At that conference, the- Premiers agreed to accept 25s. per head of the population, and it was decided that the Commonwealth should at the earliest opportunity take over a certain proportion of the State debts, paying the interest bill out of a proportion of the per capita payments. The Government has no mandate for the drastic change it proposes to effect. The moral right of the States to a share in the Customs revenue is incontrovertible. That the Commonwealth has a legal right to this revenue I admit; but are we to assume, as the Germans did when they marched into Belgium, that the Constitution is a “ scrap of paper,” or that the Government will not honour the promises of their predecessors? Is that the attitude that the Government and honorable members of this House are prepared to adopt? Before an alteration is made, the issue should be placed clearly before the people, and they should be given an opportunity to decide it for themselves. The Treasurer has said from time to time that the system of per capita payments is unsound, wrong in principle, unfair in its incidence, and stands in the way of the Commonwealth evacuating the field of direct taxation. What is wrong with the system, since this Government has placed before Parliament a proposal for road construction, which embodies exactly the same principle t What guarantee have we that, if the Commonwealth now retires from certain fields of taxation, some other ministry . will not next year, or at some time in the future, re-impose’ that taxation ? The honorable member for Yarra (Mr. Scullin) declared that, if his party got into power, it would re-impose the land tax.
– Hear, hear !
– I was never more pleased than I was to hear the honorable member make that announcement. I trust that his statement will be spread throughout Australia,’ because it shows that the promise made by the Government in this connexion is not worth a scrap of paper. I am not reflecting in any way upon the honour of Ministers, but they will go out of office and the next government may re-impose this taxation, and leave the States stranded. One Parliament cannot commit another. If the next government reverses the action taken by the present Government, what are the States to do to provide for the requirements of their people ? The Treasurer admits, and I agree, that it would be impossible by a referendum to ask the people to insert in the Constitution a section preventing the Federal authority from entering the field of direct taxation.
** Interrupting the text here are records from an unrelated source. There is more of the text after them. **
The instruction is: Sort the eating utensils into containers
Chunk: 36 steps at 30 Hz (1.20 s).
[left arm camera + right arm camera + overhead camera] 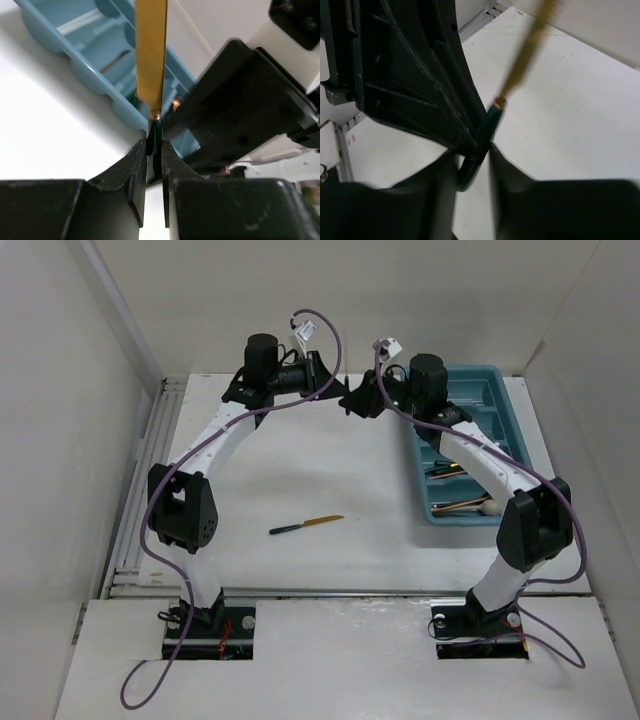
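While the white surface (330, 470) carries the teal cutlery tray (495, 400) at its far right, both arms reach to the far centre. The left arm (215, 440) and right arm (480, 455) each rise from the base, bend at the elbow and lean inward until the wrists nearly meet.

The left gripper (155, 155) is closed to a narrow slit, clamping the dark green handle of a gold utensil (151, 50). The right gripper (474, 155) stands close about the same handle. Its jaws are slightly wider than the handle, and it cannot be told whether they press on it.

The utensil's long axis runs straight out from the left gripper, gold end away. Its head is out of view.

A knife (305, 525) lies flat at mid-surface, blade pointing right towards the tray. Several utensils (455, 470) lie in the tray's near end.
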Each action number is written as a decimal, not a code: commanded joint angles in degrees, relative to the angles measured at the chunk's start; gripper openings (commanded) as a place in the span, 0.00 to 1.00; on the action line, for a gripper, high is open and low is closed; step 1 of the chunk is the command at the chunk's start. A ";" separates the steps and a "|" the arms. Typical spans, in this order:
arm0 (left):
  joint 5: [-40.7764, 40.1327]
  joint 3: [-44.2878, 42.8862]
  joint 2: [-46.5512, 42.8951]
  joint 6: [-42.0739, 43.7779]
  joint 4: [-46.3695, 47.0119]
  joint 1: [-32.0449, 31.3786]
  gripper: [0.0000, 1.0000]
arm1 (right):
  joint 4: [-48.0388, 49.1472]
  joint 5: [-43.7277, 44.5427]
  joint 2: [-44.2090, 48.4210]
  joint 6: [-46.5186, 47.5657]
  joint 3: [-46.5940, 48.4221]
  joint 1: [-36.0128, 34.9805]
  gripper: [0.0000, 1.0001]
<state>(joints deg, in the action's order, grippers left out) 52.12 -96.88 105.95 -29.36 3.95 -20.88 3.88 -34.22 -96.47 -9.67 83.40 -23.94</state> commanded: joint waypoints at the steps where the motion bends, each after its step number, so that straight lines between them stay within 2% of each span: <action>1: 1.76 1.52 -3.73 -1.75 3.70 0.14 0.00 | 8.69 -2.08 -0.82 -4.47 0.54 0.65 0.24; 2: 1.76 1.52 -3.73 -2.27 3.70 0.14 0.00 | 9.21 -2.08 -0.83 -4.48 1.15 0.65 0.15; 3: 1.76 1.52 -4.26 -2.28 3.70 0.14 0.00 | 9.22 -2.69 -1.44 -5.09 1.16 0.65 0.00; 8: 2.46 2.05 -4.26 -4.29 6.33 0.14 0.00 | 10.79 -2.70 -1.44 -6.41 0.37 1.18 0.00; 9: 2.98 2.05 -4.26 -4.30 6.34 0.14 0.07 | 11.41 -1.91 -0.75 -6.41 -0.51 1.18 0.00; 10: 2.99 2.05 -4.26 -4.30 6.34 0.14 0.20 | 11.41 -1.91 -0.74 -7.11 -0.51 1.79 0.00; 12: 3.52 1.00 -3.65 -2.73 4.33 0.14 0.52 | 11.94 -0.07 -0.21 -8.87 -1.31 3.36 0.00; 13: 2.91 0.04 -3.65 -1.15 2.40 0.14 0.91 | 11.94 0.46 -0.21 -9.74 -2.61 4.25 0.00; 14: 2.29 -2.50 -2.95 0.95 -2.58 0.14 1.00 | 11.94 1.16 -0.21 -11.75 -3.15 5.30 0.00; 15: 1.42 -4.09 -2.94 3.50 -5.67 0.14 1.00 | 11.94 2.21 0.39 -13.25 -3.85 6.44 0.00; 16: -1.90 -5.85 -2.33 9.96 -9.18 0.14 1.00 | 11.94 5.71 0.40 -15.09 -5.86 9.06 0.00; 17: -4.63 -7.52 -1.81 13.68 -16.09 0.14 1.00 | 11.94 7.83 1.79 -17.38 -7.09 10.48 0.00; 18: -11.88 -10.14 -1.80 17.37 -19.21 0.14 1.00 | 11.94 12.81 2.59 -22.45 -8.50 11.98 0.00; 19: -15.69 -10.87 -1.80 20.98 -21.76 0.14 1.00 | 11.94 15.82 3.56 -25.45 -10.34 13.38 0.00; 20: -18.95 -10.87 -1.80 28.41 -23.87 -0.55 1.00 | 11.94 19.42 4.78 -28.88 -14.62 15.75 0.00; 22: -25.45 -8.86 -2.33 36.18 -28.98 -1.96 1.00 | 11.16 26.62 9.44 -38.87 -19.65 17.61 0.00; 23: -30.01 -7.29 -2.85 39.96 -30.47 -2.49 1.00 | 10.28 34.05 10.85 -41.89 -23.42 18.23 0.00; 24: -31.54 -5.18 -4.07 47.22 -32.58 -3.02 1.00 | 8.70 37.52 12.95 -43.92 -24.67 18.75 0.00; 26: -34.52 3.25 -5.75 53.50 -33.65 -3.81 1.00 | 5.89 46.03 12.97 -46.92 -25.21 18.76 0.00; 28: -35.85 12.27 -8.55 62.18 -34.88 -6.00 0.94 | 0.88 48.27 11.06 -48.94 -22.67 20.69 0.00; 31: -37.79 20.22 -11.19 66.97 -34.88 -7.85 0.80 | -0.36 48.28 6.49 -48.95 -18.72 24.20 0.00; 32: -37.27 23.46 -11.21 67.68 -34.88 -8.46 0.79 | -0.89 48.28 5.51 -49.47 -17.84 24.90 0.00; 36: -33.06 26.92 -12.44 70.32 -37.68 -9.00 0.78 | -2.12 46.00 0.85 -54.47 -16.25 28.33 0.00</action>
<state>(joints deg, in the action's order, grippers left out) 17.52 -70.08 98.87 33.98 -31.66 -29.95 3.38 10.09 -93.34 -58.54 64.93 2.44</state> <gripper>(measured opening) 0.783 0.217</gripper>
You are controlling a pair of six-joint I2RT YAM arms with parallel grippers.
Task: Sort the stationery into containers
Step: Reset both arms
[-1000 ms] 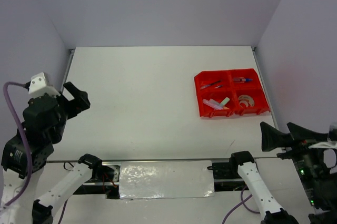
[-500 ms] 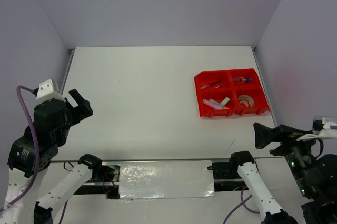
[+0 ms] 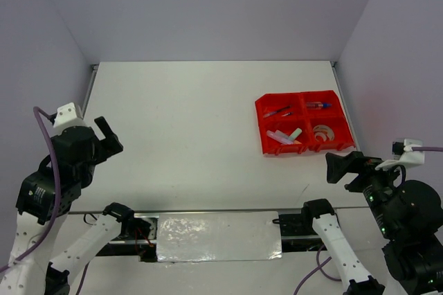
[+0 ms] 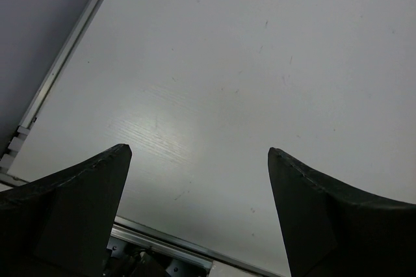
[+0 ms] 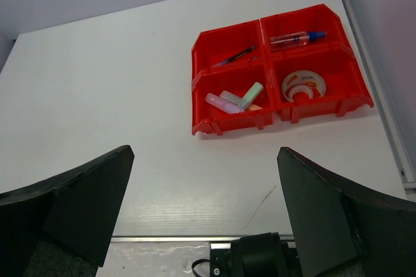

Should there be another -war it would be compelled to do so. The States can be given no guarantee in this matter. Once they forfeit their share of the Customs revenue they can be given no absolute guarantee that their interests will be protected. Surely a safeguard should be provided, and this can only be done by giving them a share in the Customs revenue. In the federation the Commonwealth authority has control of all national matters, and the State authorities control all domestic matters. The State Governments have borrowed some £600,000,000, and have to pay £29,000,000 every year in interest on their loans. The money they borrowed was expended upon development. The State Governments have built railways, harbours, roads, and schools. In 1923, they spent £9,663,000 upon education. Po honorable members desire that educational facilities should be curtailed ? Does the Treasurer say to the States, “ We shall not in future pay you all this money, but the Commonwealth will take over the work of education “ ? He does not. That work is still to be left to the States; and is the high standard we have built up to be destroyed by the forced poverty of the States?. In 1923 the amount spent by the States on charities, hospitals, asylums, and the care of neglected children was £6,471,000’. They spent on police £3,000,000, and on the administration of justice £430,700: These amounts, added to the interest bill of £29,000,000, make up a total of £52,500,000 which the States in 1923 had to provide in connexion with the domestic concerns of the people.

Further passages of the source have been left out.